Она говорила по-русски правильно, но с сильным акцентом.
— Ну вот, познакомьтесь: это Нина Александровна Грибоедова, урожденная Чавчавадзе. Мы знаем, что вы поэт. Здесь все это знают и поэтому с особенным нетерпением ждут вас. В нашем доме любят и чтят поэтов.
Лермонтов посмотрел на прекрасное грустное лицо молодой вдовы убитого поэта. Так вот почему вздрагивают при малейшем стуке ее плечи и в звуках ее голоса застыла печаль!
На дорожке сада показались две тоненькие девичьи фигурки. Девушки шли, держась за руки, и напевали старинную грузинскую песенку, которую Лермонтов уже слышал в Тифлисе.
Они вошли в комнату.
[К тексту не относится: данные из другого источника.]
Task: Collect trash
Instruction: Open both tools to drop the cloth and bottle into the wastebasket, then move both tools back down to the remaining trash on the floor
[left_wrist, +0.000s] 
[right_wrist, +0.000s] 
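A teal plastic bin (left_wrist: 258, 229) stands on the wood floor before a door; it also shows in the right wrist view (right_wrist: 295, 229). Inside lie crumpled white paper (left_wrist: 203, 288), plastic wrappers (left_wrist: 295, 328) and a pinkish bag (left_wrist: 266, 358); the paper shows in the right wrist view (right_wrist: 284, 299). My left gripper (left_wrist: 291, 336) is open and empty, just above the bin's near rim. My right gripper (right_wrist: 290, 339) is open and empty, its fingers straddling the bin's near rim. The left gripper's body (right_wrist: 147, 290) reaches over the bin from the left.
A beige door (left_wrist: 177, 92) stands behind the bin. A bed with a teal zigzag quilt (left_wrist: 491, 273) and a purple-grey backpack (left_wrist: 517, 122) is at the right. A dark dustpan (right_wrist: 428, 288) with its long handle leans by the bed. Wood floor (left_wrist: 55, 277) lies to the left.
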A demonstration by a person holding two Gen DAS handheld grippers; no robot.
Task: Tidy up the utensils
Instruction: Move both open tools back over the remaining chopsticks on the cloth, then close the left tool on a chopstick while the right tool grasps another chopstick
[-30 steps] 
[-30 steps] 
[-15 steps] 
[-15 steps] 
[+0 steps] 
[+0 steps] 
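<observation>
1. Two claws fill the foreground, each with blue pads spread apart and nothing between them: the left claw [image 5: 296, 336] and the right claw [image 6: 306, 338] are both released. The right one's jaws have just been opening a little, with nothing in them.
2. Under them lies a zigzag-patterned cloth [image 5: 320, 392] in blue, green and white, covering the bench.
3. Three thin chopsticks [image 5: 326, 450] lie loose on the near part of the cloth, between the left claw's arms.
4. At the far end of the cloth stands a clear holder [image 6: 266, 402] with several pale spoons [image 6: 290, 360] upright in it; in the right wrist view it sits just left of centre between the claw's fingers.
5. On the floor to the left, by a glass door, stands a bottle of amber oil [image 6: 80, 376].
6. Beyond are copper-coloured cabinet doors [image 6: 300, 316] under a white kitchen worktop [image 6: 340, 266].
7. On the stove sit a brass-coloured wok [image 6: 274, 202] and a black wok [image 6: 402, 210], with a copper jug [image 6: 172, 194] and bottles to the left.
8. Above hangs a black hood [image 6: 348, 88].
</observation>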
Лермонтов посмотрел на них и невольно залюбовался красотой их лиц и стройных фигур, особенно той, что была повыше и постарше. Черные косы падали ей на грудь из-под маленькой, шитой золотом шапочки, на тонком матово-бледном лице огромные глаза темнели под темными дугами изогнутых бровей. Лицо младшей было покрыто бронзовым загаром, веселый взгляд ее с удивлением обратился на Лермонтова.
— Ну, идите, идите! Знакомьтесь! Это Майко и Майя Орбелиани, мои племянницы и большие баловницы. Занимайте гостя, а я пойду посмотрю, что в доме делается. Мы вас нынче не отпустим, — решительно сказала Лермонтову седая женщина. — Александр Гарсеванович вас давно ждет. Жаль, что он теперь в Цинандали. Дай мне книгу, Нино́!
Нина Александровна подала книгу, которую только что читала, и Лермонтов увидел ее заглавие: это был Пушкин.
Странное чувство охватило его: ему показалось, что когда-то давно он здесь был и все ему знакомо — устланная коврами зала, высокие деревья у окон и эта южная ночь.
Прощаясь, Лермонтов обещал хозяевам, явившись в свой полк, немедленно посетить знаменитое Цинандали — родовое имение князей Чавчавадзе, куда готовилась ехать вся семья.
Так прекрасна была эта осенняя южная ночь, полная звездного света и каких-то незнакомых ночных звуков старого восточного города, что он не мог уйти в душную комнату, и долго бродил по улицам, и долго стоял на мосту над Курою. Торжественно покоились спящие за высокими оградами сады, и на освещенные лунным светом каменные ступени падали, ломаясь, черные тени кипарисов.